You are viewing a plain text version of this content. The canonical link for it is here.
Posted to user@flink.apache.org by Paul Wilson <pa...@gmail.com> on 2016/06/13 14:29:15 UTC

Custom Barrier?

Hi,

I've been evaluating Flink and wondering if it was possible to define a
window that is based on characteristics of the data (data driven) but not
contained in the data stream directly.

Consider 'nested events' where lower level events belong to a wider event
where the wider event serves only to define a boundary (or window) over the
lower level events.

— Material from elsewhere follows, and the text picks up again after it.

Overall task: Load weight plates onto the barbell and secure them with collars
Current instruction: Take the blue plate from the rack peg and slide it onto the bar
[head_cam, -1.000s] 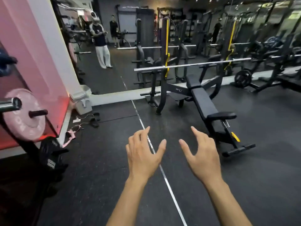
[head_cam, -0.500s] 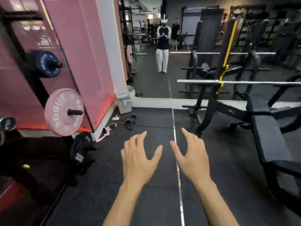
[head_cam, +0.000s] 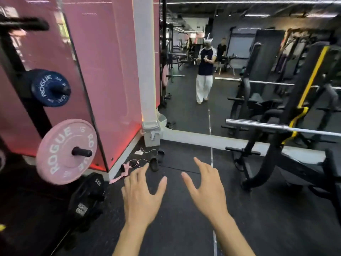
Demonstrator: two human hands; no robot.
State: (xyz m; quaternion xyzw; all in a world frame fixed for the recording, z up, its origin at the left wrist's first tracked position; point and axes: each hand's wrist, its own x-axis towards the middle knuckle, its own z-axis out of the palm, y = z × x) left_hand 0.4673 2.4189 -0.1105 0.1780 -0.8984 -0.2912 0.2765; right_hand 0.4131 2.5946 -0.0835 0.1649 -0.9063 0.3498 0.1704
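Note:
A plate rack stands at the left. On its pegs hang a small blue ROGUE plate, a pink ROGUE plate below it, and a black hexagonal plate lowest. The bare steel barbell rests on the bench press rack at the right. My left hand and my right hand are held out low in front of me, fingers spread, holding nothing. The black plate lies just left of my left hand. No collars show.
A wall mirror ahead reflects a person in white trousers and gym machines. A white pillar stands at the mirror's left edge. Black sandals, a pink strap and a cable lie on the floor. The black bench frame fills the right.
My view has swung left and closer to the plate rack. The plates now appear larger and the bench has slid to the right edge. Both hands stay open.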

I was wondering if there was some way to communicate
this super-structure in the stream somehow?

I know that Flink users 'barriers' to define snapshot boundaries, but it
might it be possible to communicate a 'window end' in a similar fashion?

I guess I could attach an additional value to each event using a stateful
map function and then define the window on that?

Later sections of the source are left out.